L’application de reconnaissance faciale Alicem est valide

Le Conseil d’Etat considère que l’outil de reconnaissance faciale pour smartphone servant à se connecter aux services publics respecte le consentement des utilisateurs au traitement de leurs données et ne méconnaît pas le RGPD.Une association a demandé au Conseil d’Etat d’annuler pour excès de pouvoir le décret n° 2019-452 du 13 mai 2019 autorisant la création d’un moyen d’identification électronique dénommé « authentification en ligne certifiée sur mobile » (Alicem).
Dans son arrêt rendu le 4 novembre 2020 (requête n° 432656), le Conseil d’Etat précise tout d’abord que l’ouverture d’un compte Alicem permet aux titulaires d’un passeport ou d’une carte de séjour biométrique de s’identifier en ligne auprès d’organismes publics ou privés partenaires et d’accéder à leurs téléservices. Ce service vise à offrir aux usagers un niveau de garantie élevé au sens du règlement n° 910/2014 du 23 juillet 2014 et de proposer ainsi une protection renforcée contre l’utilisation abusive ou l’usurpation de leur identité dans le cadre de leurs démarches en ligne.

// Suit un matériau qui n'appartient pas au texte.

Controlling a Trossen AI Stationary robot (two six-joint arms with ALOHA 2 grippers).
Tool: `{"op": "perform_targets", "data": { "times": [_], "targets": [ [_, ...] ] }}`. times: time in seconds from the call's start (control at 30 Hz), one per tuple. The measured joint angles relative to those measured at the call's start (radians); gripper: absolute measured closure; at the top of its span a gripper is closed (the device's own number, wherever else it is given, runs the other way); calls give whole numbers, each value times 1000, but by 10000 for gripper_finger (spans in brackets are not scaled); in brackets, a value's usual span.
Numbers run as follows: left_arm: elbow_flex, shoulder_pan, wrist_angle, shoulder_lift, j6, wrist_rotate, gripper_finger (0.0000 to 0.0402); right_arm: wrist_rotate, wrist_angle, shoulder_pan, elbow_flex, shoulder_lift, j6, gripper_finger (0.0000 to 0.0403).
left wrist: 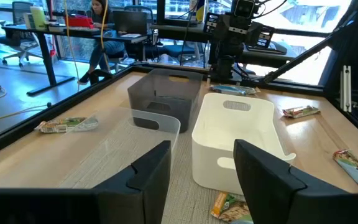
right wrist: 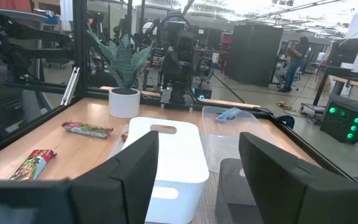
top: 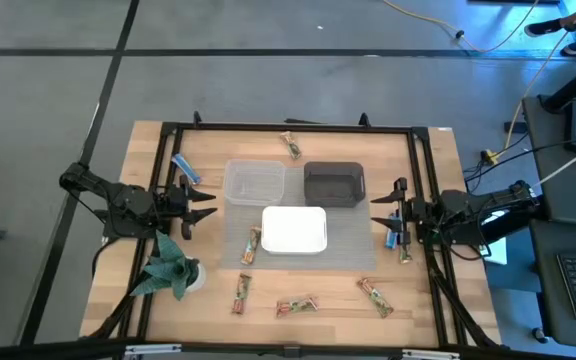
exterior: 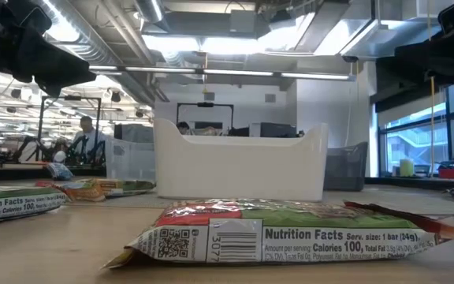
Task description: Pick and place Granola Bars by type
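Observation:
Several small wrapped granola bars lie flat on the wooden table. Tan ones are at the far edge [top: 290, 146], beside the white tub [top: 252, 246] and along the near edge [top: 241, 293] [top: 297, 306] [top: 375, 296]. One blue bar [top: 186, 168] lies far left, and another blue bar [top: 396, 237] lies by a tan bar [top: 405, 250] under the right arm. My left gripper [top: 208, 205] hovers open, left of the tubs. My right gripper [top: 376, 210] hovers open to their right. Both point at the tubs and hold nothing.
A clear tub [top: 256, 183], a dark tub [top: 334, 184] and a white tub [top: 294, 229] stand on a grey mat at the table's middle. A green paper plant [top: 168, 268] stands near the left arm. A black frame [top: 288, 127] rims the table.

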Motion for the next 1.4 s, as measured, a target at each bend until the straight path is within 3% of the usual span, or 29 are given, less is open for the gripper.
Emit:
{"op": "perform_targets", "data": {
  "times": [0.8,1.17,1.3,1.4],
  "targets": [
    [0,0,0,0,0,0,232,0,0,0,0,0,1,177],
    [0,0,0,0,0,0,232,2,10,0,0,0,135,177],
    [0,0,0,0,0,0,232,101,43,0,4,0,155,177],
    [0,0,0,0,0,0,232,265,-21,0,58,22,98,177]
  ]
}}
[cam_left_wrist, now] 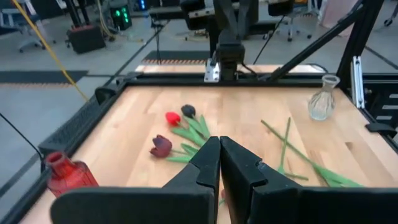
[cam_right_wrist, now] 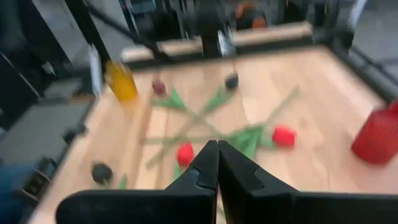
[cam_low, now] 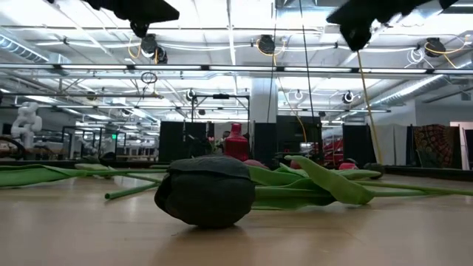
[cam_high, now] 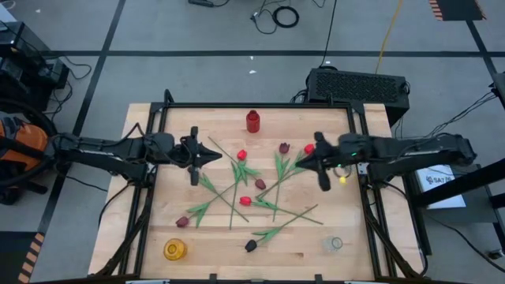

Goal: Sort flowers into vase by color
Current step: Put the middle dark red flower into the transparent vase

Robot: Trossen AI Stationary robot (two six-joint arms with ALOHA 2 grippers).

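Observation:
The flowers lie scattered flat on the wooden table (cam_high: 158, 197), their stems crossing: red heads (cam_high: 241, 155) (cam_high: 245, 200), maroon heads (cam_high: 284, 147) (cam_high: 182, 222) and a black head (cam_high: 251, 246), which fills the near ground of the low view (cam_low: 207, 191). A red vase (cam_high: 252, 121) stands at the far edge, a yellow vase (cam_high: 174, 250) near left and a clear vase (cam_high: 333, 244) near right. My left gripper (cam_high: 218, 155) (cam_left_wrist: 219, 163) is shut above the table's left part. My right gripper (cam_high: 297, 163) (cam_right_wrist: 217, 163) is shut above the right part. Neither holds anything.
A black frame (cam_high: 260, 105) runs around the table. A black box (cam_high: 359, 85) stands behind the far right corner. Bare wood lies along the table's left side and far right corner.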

Le Conseil d’Etat relève ensuite qu’il ne ressort pas des pièces du dossier qu’il existait à la date du décret attaqué d’autres moyens d’authentifier l’identité de l’usager de manière entièrement dématérialisée en présentant le même niveau de garantie que le système de reconnaissance faciale. Il s’ensuit que le recours au traitement de données biométriques autorisé par le décret attaqué doit être regardé comme exigé par la finalité de ce traitement.
La Haute juridiction administrative indique également que les usagers qui ne consentiraient pas au traitement prévu dans le cadre de la création d’un compte Alicem peuvent accéder en ligne, grâce à un identifiant unique, à l’ensemble des téléservices proposés. Dès lors, ils ne sauraient être regardés comme subissant un préjudice au sens du règlement n° 2016/679 du 27 avril 2016 (RGPD).
Il s’ensuit que l’association requérante n’est pas fondée à soutenir que le consentement des utilisateurs de l’application Alicem ne serait pas librement recueilli ni, par suite, que le décret attaqué méconnaîtrait pour ce motif les dispositions du RGPD.